The data:
=== Begin Enclosure ===

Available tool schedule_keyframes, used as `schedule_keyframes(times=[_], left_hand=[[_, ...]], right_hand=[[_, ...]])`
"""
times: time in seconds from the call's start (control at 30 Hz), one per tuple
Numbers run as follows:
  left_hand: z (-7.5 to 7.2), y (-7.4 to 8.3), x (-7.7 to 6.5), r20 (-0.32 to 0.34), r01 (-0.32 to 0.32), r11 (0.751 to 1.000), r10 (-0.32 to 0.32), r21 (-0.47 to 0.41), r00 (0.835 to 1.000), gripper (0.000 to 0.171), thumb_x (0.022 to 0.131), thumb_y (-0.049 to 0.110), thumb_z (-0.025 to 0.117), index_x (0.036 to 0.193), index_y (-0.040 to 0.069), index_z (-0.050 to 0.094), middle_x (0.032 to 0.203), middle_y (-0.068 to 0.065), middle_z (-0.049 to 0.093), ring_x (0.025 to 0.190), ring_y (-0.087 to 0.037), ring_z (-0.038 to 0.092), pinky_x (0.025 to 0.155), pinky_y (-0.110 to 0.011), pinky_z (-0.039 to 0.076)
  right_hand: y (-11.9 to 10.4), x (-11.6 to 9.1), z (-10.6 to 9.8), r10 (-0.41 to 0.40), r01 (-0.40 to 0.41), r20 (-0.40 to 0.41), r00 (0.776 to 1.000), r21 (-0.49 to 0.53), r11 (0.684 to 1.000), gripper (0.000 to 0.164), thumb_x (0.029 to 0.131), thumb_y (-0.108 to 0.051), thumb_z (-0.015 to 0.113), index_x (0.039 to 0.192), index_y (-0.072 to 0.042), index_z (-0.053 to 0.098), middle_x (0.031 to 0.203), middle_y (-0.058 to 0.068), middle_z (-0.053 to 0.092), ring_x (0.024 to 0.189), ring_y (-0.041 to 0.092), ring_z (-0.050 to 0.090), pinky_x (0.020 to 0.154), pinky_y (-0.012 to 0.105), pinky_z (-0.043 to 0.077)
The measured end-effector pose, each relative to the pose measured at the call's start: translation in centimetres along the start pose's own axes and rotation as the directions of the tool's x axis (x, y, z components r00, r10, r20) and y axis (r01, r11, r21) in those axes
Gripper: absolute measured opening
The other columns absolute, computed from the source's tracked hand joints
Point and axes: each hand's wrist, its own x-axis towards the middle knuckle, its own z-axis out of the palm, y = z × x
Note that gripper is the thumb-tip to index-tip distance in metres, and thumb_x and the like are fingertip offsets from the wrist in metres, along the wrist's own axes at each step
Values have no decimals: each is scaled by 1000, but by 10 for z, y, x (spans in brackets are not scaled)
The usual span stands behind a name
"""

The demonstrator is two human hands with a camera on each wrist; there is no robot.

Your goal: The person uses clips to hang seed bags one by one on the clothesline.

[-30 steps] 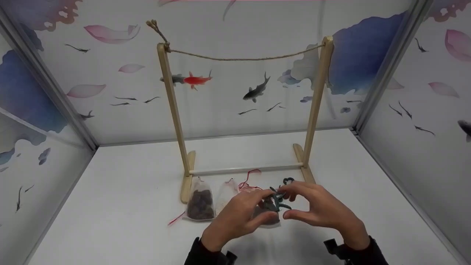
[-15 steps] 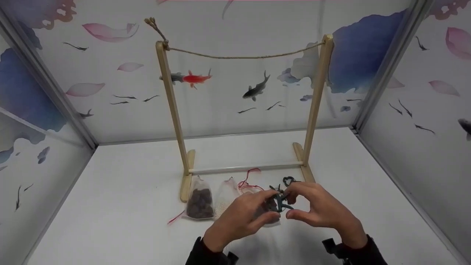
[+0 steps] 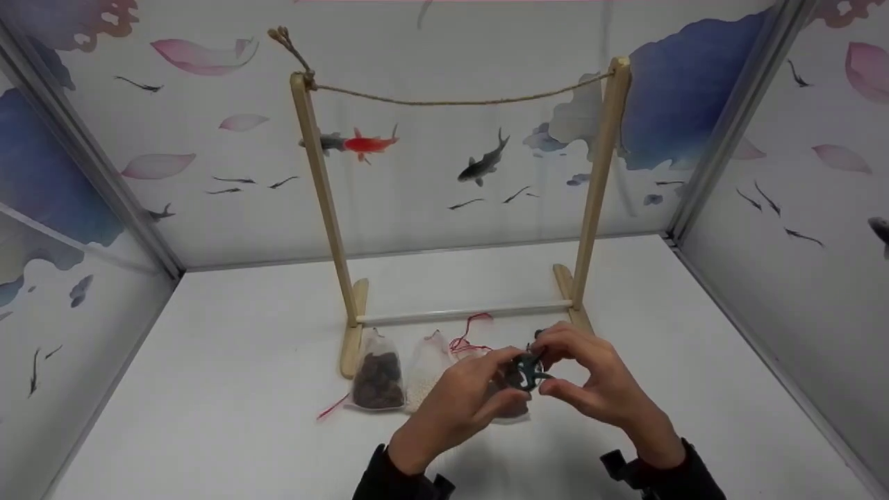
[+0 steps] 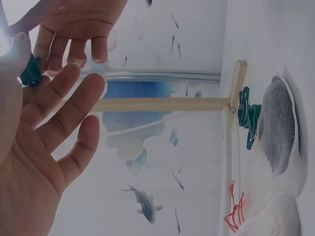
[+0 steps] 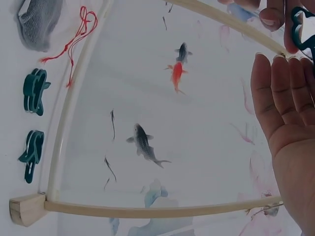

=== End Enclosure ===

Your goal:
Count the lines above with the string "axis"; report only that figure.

Task result:
2